El congelamiento de vacantes para la "Planta Permanente"-trabajadores empleados del Estado-, aún frente a la jubilación, retiro, muerte, etc. que deja las vacantes vacías, se suplen con el llamado a contratación: cada nuevo trabajador del Estado ya no es un trabajador. Es una PyME de una persona que alquila su trabajo al estado, "sin que esto implique la relación de dependencia" como dice el contrato modelo.

Es decir, volviendo a un análisis de esta Agencia del mes de Setiembre, que además de privatizarse cientos de empresas públicas, se privatizaron miles y miles de puestos de trabajo, de producción, en el Estado.

Paradójicamente, y refutando el argumento de "es para ahorrar presupuesto", el personal contratado tiene sueldos -más bien, retribuciones- mayores que los de planta permanente. El de los primeros tiene un mínimo de unos $ 1000.- (salvo casos excepcionales de estudiantes o becarios), mientras que el de los segundos parte de los $300 y $400.

Además, el contrato de locación no implica el pago de aportes jubilatorios ni patronales -siendo el Estado el supuesto garante del cumplimiento de éstos.
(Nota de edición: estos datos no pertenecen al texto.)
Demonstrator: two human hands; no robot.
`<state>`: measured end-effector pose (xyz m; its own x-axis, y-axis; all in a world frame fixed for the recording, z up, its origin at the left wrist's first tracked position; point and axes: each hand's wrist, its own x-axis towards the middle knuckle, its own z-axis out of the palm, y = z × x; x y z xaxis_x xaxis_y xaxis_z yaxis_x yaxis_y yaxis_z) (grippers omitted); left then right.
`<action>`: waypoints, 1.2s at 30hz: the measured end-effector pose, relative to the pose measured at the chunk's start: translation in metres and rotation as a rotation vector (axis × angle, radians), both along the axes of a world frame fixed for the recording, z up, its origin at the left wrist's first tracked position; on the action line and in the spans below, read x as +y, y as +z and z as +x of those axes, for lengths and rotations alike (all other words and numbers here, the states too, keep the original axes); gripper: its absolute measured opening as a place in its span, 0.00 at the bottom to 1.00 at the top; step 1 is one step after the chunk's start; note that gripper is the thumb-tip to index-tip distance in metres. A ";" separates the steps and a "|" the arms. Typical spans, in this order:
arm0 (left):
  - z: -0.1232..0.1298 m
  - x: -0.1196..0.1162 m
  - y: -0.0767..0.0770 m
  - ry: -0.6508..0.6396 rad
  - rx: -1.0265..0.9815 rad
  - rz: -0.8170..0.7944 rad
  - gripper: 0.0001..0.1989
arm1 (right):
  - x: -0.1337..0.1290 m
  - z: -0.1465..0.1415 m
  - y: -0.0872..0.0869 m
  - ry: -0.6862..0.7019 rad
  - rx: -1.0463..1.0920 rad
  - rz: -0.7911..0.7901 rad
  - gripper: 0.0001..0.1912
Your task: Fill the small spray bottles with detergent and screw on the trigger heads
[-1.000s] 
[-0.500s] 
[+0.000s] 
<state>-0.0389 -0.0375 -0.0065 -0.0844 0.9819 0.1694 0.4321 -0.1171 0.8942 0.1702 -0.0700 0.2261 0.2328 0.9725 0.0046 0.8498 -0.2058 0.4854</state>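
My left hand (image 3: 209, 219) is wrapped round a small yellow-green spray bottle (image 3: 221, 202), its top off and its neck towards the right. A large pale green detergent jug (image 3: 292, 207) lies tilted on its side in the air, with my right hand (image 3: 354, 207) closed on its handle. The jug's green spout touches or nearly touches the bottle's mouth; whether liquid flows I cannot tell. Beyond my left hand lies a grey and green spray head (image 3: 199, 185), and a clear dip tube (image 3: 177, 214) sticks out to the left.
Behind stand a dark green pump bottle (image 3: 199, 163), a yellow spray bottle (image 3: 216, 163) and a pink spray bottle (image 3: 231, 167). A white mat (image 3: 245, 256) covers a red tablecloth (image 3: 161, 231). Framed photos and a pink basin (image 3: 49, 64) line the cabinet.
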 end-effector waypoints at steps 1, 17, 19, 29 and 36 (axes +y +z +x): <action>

Dos problemas de identidad

 

Las relaciones sociales que se desprenden de esta forma de trabajo son sustancialmente distintas a las de un empleado, privado o estatal. Aunque en la práctica se mantiene mayormente la relación empleado -empleador, un contratado sabe que no es un empleado. Las dificultades se ven en la agremiación, la solución de "conflictos" laborales, al punto que siendo un gran sector dentro de las reparticiones públicas, las organizaciones gremiales se han quedado sólo en el ámbito de los empleados.

Según informes de prensa de la Asociación de Trabajadores del Estado -ATE-, ha incorporado recientemente la afiliación de los contratados, implementando un novedoso sistema de pago de la cuota sindical a través del sistema financiero: el débito automático de la cuenta bancaria. Otros Sindicatos no conciben aún su sindicalización.

El segundo aporte a la esquizofrenia es el origen del "presupuesto". Muchos contratados no son pagados por el Estado argentino, sino por organismos internacionales o extranjeros.

El Banco Interamericano para el Desarrollo -BID-, el Programa de las Naciones Unidas para el Desarrollo -PNUD- son algunos de los entes que han contratado a una parte del Estado argentino, incluso inaugurando oficinas completas dentro de edificios fiscales.

Aquí se vuelve peligrosa la pregunta ¿para quién trabajo? ¿a quién aporta mi producción?. De acentuarse esta tendencia, Argentina tendrá un estado mixto en pocos años.

Esta breve descripción es una parte del temario que seguramente no se tratará en seminarios, propuestas de gobierno o exigencias gremiales, ya que nuevamente será sepultado por los temas urgentes.